In the Top 50 of the most recent incarnation of that chart not one other song deals directly with the circumstances that Keef and Reese rap about. Mostly the competition is preoccupied with love and seduction and good times that help bury older, more scarring memories. It’s possible the Keef antagonist Lupe Fiasco will disrupt this homogeneity in coming weeks. He just released “Food & Liquor II: The Great American Rap Album Pt. 1” (1st & 15th/Atlantic), a work that, for all its thematic heavy-handedness, at least does not ignore poverty or the American underclass. Lupe Fiasco is a stern and didactic teacher, but it’s arguable that Chief Keef’s music is far better at ringing warning bells.

The last real rap star to make thuggery such a major part of his early-career persona was 50 Cent, during his pre-“In Da Club”-breakthrough mixtape days a decade ago. But even though 50 Cent kept that aura as a central part of his personality, he tempered it from the moment he signed his major-label deal, mixing it in with more female-friendly fare. Fear went only so far as an aesthetic. After Chief Keef’s outrageous stretch on Twitter, 50 Cent reached out to him, also over Twitter, perhaps to offer cautionary tales or maybe to talk strategy.

At the moment Chicago appears to be spilling over with talent, but the fact is plenty of cities are spilling over with talent. Not every city has a spotlight to squander, though.
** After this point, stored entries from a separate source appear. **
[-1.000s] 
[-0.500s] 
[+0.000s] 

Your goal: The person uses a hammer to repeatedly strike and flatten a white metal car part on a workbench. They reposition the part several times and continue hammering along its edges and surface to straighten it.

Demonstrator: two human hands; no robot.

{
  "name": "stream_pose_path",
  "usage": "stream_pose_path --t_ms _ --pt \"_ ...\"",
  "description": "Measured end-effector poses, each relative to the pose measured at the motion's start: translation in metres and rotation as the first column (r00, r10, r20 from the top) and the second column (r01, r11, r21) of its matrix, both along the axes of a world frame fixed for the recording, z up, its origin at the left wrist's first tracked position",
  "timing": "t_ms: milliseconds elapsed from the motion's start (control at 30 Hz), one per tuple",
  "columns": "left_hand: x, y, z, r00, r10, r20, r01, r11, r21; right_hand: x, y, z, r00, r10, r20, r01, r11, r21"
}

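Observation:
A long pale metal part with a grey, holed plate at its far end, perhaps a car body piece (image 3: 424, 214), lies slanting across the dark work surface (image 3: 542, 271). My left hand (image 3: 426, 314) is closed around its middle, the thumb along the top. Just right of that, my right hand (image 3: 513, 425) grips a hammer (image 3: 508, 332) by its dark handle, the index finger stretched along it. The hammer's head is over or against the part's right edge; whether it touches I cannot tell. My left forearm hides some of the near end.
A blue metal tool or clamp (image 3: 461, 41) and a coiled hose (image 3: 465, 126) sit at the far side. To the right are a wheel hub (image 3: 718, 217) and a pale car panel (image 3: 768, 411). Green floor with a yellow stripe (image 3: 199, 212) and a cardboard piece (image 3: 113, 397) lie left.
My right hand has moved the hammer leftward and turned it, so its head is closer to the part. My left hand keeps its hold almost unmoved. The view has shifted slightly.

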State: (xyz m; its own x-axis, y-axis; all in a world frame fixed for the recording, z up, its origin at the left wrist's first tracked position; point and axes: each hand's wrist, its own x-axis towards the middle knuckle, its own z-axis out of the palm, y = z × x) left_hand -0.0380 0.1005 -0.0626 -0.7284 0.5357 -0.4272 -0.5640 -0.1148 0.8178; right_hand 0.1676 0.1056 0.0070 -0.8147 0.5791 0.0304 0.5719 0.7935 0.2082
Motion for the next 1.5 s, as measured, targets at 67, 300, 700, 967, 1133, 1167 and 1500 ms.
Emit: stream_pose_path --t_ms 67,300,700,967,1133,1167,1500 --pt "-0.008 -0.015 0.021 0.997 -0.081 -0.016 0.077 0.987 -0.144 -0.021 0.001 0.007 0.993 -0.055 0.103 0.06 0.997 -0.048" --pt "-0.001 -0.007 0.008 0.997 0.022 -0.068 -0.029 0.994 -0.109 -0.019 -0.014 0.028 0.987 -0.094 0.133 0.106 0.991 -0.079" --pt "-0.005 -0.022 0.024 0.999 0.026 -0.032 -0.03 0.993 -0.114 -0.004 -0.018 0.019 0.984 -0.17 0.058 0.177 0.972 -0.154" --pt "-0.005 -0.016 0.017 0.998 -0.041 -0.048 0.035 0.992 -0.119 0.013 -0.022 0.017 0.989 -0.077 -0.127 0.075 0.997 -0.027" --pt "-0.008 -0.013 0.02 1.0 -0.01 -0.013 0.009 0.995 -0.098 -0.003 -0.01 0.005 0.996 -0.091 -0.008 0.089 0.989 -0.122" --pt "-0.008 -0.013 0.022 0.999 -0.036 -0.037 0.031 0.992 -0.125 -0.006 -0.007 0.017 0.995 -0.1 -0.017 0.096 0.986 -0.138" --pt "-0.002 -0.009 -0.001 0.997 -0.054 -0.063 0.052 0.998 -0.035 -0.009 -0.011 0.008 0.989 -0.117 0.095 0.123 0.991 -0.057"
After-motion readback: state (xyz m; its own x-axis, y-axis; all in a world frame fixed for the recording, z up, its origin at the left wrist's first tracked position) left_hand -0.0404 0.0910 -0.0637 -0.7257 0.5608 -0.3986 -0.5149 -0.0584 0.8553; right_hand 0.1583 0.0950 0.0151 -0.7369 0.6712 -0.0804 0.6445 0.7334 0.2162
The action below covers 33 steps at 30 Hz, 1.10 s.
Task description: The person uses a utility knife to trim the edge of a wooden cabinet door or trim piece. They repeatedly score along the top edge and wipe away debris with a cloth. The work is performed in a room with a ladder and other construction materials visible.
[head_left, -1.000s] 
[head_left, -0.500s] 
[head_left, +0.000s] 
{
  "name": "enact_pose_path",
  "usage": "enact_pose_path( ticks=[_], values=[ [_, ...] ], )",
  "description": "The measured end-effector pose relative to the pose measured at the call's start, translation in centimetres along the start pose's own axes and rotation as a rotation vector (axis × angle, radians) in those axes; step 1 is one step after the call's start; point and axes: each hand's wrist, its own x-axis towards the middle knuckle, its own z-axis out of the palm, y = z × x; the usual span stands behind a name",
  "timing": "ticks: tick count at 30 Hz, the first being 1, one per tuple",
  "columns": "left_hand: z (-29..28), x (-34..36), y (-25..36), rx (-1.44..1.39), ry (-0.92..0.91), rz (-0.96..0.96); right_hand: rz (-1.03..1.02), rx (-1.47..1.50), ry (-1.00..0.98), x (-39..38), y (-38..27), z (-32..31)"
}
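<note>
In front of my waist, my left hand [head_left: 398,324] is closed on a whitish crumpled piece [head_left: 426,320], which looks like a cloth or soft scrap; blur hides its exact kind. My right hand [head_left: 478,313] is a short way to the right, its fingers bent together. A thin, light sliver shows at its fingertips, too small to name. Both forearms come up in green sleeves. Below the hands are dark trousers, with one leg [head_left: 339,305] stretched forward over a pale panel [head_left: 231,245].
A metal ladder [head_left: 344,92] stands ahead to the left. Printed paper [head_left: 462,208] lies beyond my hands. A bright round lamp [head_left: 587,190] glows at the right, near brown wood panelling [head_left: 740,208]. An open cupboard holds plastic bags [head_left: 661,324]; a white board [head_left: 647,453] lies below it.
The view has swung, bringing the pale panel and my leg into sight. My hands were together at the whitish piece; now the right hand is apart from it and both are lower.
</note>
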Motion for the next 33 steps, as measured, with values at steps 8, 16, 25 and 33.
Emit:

Chief Keef is the best known of the young generation of Chicago rappers, but he’s not singular. His crew, GBE (Glory Boyz Entertainment), includes Lil Reese and Fredo Santana among others. Lil Reese’s recent mixtape “Don’t Like” is one of the best releases to come from the scene, and Fredo Santana just released a spooky mixtape, “It’s a Scary Site.” A handful of young female rappers balance out the city’s tough heart, including Katie Got Bandz and Sasha Go Hard. Last month Sasha Go Hard performed at Santos Party House with a set that was short, sweet, and tentative — before that trip to New York she’d never been on a plane. Though the young women of Chicago’s drill scene can be as rowdy as their male counterparts, they’re also more diverse in subject matter and point to a possible way forward.
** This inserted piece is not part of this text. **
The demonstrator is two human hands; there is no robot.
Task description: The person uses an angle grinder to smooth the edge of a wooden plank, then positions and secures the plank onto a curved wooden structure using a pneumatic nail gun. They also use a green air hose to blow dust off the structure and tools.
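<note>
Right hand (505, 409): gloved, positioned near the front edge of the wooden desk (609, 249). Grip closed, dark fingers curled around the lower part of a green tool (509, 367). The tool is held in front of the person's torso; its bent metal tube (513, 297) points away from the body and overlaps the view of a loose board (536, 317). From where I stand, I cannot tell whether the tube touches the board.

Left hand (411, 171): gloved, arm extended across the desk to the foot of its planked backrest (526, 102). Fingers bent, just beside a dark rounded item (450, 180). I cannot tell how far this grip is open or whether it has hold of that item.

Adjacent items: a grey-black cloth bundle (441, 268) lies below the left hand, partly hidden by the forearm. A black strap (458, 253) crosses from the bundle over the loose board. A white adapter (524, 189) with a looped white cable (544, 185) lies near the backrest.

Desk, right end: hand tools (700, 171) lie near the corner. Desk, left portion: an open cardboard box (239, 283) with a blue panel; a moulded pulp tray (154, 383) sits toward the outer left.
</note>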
In large part, though, much of the music coming from this world has followed a straightforward template: beats by Young Chop or DJ Kenn, a video by D Gainz. What has set the city apart is its visibility on the Internet. In recent years the city’s hip-hop has been documented and boosted on blogs like Fake Shore Drive and So Many Shrimp, giving it an Internet footprint that’s exponentially broader than its accessibility and popularity in other media. Its rise also reflects an Internet hive mind that has increasingly focused attention on the grittiest corners, the modern version of Alan Lomax’s field recordings.

This sort of outlet wasn’t around in the mid-1990s; otherwise standard-bearing Chicago acts like Crucial Conflict and Do or Die might have been more than regional curios. Now the city is experiencing a small windfall of major label signings — Chief Keef to Interscope, King Louie (now King L) to Epic, Lil Reese and Lil Durk to Def Jam. For a city that despite producing the occasional breakout star like Common or Twista, and, of course, Kanye West, has never had a strong hip-hop infrastructure, this is a startling turn of events.
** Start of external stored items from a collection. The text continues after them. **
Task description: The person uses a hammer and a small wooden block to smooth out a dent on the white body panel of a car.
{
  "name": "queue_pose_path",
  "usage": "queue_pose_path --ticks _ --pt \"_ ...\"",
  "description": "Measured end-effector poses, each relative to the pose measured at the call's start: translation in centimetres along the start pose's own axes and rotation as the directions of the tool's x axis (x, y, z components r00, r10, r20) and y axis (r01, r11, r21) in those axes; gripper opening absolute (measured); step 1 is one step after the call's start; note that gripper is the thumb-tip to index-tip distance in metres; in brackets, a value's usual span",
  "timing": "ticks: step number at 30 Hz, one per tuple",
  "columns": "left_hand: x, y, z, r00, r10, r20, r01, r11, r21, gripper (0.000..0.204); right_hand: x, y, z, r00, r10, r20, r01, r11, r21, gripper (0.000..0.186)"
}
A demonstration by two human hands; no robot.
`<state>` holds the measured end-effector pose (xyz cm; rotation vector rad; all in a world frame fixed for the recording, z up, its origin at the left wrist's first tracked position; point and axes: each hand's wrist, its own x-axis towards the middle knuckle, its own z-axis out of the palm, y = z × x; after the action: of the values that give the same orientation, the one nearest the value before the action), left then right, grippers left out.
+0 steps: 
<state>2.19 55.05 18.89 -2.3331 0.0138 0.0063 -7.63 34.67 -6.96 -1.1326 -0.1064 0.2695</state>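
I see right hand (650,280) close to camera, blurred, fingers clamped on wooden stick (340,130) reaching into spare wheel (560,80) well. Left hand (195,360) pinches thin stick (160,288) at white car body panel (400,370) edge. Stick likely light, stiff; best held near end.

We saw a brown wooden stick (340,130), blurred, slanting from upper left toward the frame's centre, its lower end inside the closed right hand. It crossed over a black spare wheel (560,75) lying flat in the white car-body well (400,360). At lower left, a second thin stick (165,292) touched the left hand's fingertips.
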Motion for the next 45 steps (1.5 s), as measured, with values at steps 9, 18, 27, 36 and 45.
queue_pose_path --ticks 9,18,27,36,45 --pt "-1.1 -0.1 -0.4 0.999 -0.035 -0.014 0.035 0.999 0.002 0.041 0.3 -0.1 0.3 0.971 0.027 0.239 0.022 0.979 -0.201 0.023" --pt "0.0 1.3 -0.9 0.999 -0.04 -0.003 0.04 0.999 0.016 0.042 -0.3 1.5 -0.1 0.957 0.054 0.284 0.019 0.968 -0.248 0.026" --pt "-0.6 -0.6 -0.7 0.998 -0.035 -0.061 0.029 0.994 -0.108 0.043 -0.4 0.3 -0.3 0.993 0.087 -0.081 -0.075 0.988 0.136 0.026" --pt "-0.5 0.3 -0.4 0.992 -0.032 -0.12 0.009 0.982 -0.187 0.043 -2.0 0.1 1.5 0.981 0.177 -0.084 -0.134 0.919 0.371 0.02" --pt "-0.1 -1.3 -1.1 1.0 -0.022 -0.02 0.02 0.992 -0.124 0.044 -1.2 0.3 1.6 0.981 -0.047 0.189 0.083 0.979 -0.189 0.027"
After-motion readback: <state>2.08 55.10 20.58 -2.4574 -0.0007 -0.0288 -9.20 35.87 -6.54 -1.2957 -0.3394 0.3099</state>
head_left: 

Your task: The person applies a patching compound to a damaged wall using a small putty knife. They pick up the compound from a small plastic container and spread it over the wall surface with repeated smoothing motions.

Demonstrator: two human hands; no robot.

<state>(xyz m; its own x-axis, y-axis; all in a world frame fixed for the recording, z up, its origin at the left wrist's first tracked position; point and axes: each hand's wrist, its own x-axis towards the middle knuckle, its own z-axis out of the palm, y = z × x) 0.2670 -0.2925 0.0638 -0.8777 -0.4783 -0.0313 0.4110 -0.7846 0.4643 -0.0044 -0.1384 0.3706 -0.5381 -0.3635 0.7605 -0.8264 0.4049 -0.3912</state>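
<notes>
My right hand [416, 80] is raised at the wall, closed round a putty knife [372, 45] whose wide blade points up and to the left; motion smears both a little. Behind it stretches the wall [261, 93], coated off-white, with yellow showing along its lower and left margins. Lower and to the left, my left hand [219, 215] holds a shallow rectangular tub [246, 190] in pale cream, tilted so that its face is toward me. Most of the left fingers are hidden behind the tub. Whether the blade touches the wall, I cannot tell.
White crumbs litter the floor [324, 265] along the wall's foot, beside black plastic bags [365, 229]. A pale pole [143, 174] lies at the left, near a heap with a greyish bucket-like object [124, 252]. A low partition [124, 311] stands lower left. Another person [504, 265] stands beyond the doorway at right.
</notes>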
But it’s Chief Keef’s shoulders on which the lion’s share of the burden falls. He doesn’t make it easy. In interviews he comes off as uninterested or outright dull. For his New York live debut in June, he played a dead-eyed, chaotic set at S.O.B.’s that was part revelation but more consternation. Pitchfork dimwittedly chose to interview him at a gun range; following the Lil Jojo murder, it removed the interview from its Web site and apologized.

It’s mostly on the Internet where Chief Keef is very much alive; he’s been maintaining a robust social media presence throughout the last few months of his ascent. But the one place he’s been largely quiet is in his music, which has slowed to a trickle of late. Now that he has a larger audience to answer to, maybe he’s realized there’s a gap between the rapper he is and the rapper he may have to become.